• TASK INSTRUCTIONS: An exact copy of every record is needed.

(DATA FOR THE TASK begins)

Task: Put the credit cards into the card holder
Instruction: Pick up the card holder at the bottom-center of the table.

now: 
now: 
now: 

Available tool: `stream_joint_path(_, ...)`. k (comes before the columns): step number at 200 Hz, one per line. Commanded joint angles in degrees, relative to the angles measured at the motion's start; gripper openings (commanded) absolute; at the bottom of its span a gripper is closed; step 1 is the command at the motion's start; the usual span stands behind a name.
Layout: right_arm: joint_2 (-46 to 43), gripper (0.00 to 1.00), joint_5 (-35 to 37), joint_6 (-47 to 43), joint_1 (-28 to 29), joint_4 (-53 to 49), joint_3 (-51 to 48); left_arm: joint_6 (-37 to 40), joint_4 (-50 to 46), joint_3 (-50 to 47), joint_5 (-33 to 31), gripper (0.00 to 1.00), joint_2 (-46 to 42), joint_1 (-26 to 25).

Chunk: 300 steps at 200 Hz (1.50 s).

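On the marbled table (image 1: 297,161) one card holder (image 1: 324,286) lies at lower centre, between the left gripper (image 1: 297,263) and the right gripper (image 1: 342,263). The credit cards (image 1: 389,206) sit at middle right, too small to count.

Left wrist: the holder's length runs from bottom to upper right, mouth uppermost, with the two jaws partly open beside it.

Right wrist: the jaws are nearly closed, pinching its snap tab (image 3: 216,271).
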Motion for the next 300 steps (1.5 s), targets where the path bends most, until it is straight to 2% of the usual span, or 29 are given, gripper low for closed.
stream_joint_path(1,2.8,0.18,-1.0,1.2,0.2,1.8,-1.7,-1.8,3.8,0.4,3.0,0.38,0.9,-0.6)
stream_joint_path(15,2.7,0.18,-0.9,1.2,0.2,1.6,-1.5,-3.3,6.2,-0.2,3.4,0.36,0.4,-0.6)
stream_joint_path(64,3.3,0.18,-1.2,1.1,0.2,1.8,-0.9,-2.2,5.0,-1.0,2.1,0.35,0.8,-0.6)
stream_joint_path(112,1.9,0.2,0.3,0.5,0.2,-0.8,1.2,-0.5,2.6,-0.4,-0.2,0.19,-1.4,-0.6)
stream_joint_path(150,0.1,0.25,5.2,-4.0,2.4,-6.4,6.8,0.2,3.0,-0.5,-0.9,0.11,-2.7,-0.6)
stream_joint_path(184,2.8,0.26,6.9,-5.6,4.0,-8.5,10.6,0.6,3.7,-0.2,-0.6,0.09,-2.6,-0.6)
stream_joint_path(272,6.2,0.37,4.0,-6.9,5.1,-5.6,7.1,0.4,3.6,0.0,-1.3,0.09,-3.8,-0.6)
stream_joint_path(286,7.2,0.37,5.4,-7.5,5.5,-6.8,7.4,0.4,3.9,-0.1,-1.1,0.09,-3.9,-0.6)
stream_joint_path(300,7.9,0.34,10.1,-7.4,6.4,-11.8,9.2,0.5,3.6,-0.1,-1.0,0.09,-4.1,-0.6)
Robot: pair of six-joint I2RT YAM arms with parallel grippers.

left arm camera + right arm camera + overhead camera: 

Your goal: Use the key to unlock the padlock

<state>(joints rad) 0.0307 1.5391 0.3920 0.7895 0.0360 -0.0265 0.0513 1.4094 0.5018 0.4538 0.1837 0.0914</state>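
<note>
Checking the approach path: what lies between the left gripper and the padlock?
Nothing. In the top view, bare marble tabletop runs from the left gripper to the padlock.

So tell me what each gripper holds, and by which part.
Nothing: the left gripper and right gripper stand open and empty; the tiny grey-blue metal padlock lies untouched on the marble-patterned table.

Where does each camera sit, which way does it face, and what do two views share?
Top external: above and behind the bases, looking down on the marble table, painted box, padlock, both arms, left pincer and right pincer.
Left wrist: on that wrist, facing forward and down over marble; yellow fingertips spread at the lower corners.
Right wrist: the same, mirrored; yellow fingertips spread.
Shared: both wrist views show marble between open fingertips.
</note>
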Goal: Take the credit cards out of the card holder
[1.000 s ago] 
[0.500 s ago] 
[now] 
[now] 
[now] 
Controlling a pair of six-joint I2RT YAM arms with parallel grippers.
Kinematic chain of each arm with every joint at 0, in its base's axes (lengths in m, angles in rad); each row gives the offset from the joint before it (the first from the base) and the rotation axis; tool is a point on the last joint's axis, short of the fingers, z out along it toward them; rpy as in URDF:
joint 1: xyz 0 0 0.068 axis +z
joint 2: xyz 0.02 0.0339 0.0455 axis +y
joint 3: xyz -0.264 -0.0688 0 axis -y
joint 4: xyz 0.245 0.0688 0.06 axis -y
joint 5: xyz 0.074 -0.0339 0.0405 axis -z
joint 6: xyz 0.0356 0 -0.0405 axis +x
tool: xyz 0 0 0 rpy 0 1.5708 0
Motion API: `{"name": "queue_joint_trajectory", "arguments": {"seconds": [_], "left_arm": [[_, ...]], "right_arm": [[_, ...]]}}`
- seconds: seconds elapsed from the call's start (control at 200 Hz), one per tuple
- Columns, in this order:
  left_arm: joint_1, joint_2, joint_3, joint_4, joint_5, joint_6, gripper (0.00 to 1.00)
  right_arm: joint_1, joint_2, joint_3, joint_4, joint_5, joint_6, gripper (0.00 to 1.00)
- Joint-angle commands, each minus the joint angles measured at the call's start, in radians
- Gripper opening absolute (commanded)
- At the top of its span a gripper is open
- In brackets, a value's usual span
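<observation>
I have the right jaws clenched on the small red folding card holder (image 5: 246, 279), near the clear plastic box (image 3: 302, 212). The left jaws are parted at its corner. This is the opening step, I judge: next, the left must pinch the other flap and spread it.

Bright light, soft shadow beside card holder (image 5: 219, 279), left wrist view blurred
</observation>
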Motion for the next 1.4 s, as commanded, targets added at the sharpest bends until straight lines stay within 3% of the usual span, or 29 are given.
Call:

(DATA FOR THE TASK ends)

• RESPONSE TO THE EXERCISE:
Task: Put the credit cards into the card holder
Instruction: Pick up the card holder at the bottom-center of the table.

now: 
now: 
now: 

Available tool: `stream_joint_path(_, ...)`. k (comes before the columns): step number at 200 Hz, one per line. Commanded joint angles in degrees, relative to the angles measured at the motion's start; gripper openings (commanded) absolute; at the bottom of its span a gripper is closed; step 1 is the command at the motion's start; the usual span stands behind a name.
Layout: right_arm: joint_2 (-46 to 43), gripper (0.00 to 1.00), joint_5 (-35 to 37), joint_6 (-47 to 43), joint_1 (-28 to 29), joint_4 (-53 to 49), joint_3 (-51 to 48); left_arm: joint_6 (-37 to 40), joint_4 (-50 to 46), joint_3 (-50 to 47), joint_5 (-33 to 31), gripper (0.00 to 1.00), joint_2 (-46 to 42), joint_1 (-26 to 25).

Chunk: 300 steps at 200 Hz (1.50 s).

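On the marbled table (image 1: 297,161) one card holder (image 1: 324,286) lies at lower centre, between the left gripper (image 1: 297,263) and the right gripper (image 1: 342,263). The credit cards (image 1: 389,206) sit at middle right, too small to count.

Left wrist: the holder's length runs from bottom to upper right, mouth uppermost, with the two jaws partly open beside it.

Right wrist: the jaws are nearly closed, pinching its snap tab (image 3: 216,271).
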Motion for the next 300 steps (1.5 s), targets where the path bends most, until it is straight to 2% of the usual span, or 29 are given, gripper low for closed.
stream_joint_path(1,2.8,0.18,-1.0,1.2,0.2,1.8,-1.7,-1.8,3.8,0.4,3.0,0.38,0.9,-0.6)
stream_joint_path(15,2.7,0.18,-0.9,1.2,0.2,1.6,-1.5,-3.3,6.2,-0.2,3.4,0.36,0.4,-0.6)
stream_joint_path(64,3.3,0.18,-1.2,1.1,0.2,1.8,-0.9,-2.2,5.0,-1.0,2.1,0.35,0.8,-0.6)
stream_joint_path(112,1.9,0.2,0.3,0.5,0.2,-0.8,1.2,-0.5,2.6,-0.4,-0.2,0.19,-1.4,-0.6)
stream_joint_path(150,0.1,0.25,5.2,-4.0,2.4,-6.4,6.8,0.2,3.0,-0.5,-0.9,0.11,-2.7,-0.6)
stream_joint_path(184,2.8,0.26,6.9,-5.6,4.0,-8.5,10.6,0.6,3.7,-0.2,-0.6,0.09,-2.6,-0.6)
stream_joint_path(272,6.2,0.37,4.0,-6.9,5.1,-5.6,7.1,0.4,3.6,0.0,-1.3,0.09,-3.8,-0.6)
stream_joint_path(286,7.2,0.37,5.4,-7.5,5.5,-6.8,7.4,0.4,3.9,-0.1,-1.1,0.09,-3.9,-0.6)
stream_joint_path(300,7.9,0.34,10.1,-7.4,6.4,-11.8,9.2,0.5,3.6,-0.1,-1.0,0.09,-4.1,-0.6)
Robot: pair of six-joint I2RT YAM arms with parallel grippers.

left arm camera + right arm camera + overhead camera: 

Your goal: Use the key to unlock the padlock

<state>(joints rad) 0.0307 1.5391 0.3920 0.7895 0.0360 -0.0265 0.0513 1.4094 0.5018 0.4538 0.1837 0.0914</state>
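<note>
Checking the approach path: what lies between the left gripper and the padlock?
Nothing. In the top view, bare marble tabletop runs from the left gripper to the padlock.

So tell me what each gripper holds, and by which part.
Nothing: the left gripper and right gripper stand open and empty; the tiny grey-blue metal padlock lies untouched on the marble-patterned table.

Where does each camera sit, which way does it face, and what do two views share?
Top external: above and behind the bases, looking down on the marble table, painted box, padlock, both arms, left pincer and right pincer.
Left wrist: on that wrist, facing forward and down over marble; yellow fingertips spread at the lower corners.
Right wrist: the same, mirrored; yellow fingertips spread.
Shared: both wrist views show marble between open fingertips.
</note>
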Goal: Take the credit cards out of the card holder
[1.000 s ago] 
[0.500 s ago] 
[now] 
[now] 
[now] 
Controlling a pair of six-joint I2RT YAM arms with parallel grippers.
Kinematic chain of each arm with every joint at 0, in its base's axes (lengths in m, angles in rad); each row gives the offset from the joint before it (the first from the base) and the rotation axis; tool is a point on the last joint's axis, short of the fingers, z out along it toward them; rpy as in URDF:
joint 1: xyz 0 0 0.068 axis +z
joint 2: xyz 0.02 0.0339 0.0455 axis +y
joint 3: xyz -0.264 -0.0688 0 axis -y
joint 4: xyz 0.245 0.0688 0.06 axis -y
joint 5: xyz 0.074 -0.0339 0.0405 axis -z
joint 6: xyz 0.0356 0 -0.0405 axis +x
tool: xyz 0 0 0 rpy 0 1.5708 0
Motion API: `{"name": "queue_joint_trajectory", "arguments": {"seconds": [_], "left_arm": [[_, ...]], "right_arm": [[_, ...]]}}`
- seconds: seconds elapsed from the call's start (control at 200 Hz), one per tuple
- Columns, in this order:
  left_arm: joint_1, joint_2, joint_3, joint_4, joint_5, joint_6, gripper (0.00 to 1.00)
  right_arm: joint_1, joint_2, joint_3, joint_4, joint_5, joint_6, gripper (0.00 to 1.00)
- Joint-angle commands, each minus the joint angles measured at the call's start, in radians
- Gripper opening absolute (commanded)
- At the top of its span a gripper is open
- In brackets, a value's usual span
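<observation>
I have the right jaws clenched on the small red folding card holder (image 5: 246, 279), near the clear plastic box (image 3: 302, 212). The left jaws are parted at its corner. This is the opening step, I judge: next, the left must pinch the other flap and spread it.

Bright light, soft shadow beside card holder (image 5: 219, 279), left wrist view blurred
</observation>
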Motion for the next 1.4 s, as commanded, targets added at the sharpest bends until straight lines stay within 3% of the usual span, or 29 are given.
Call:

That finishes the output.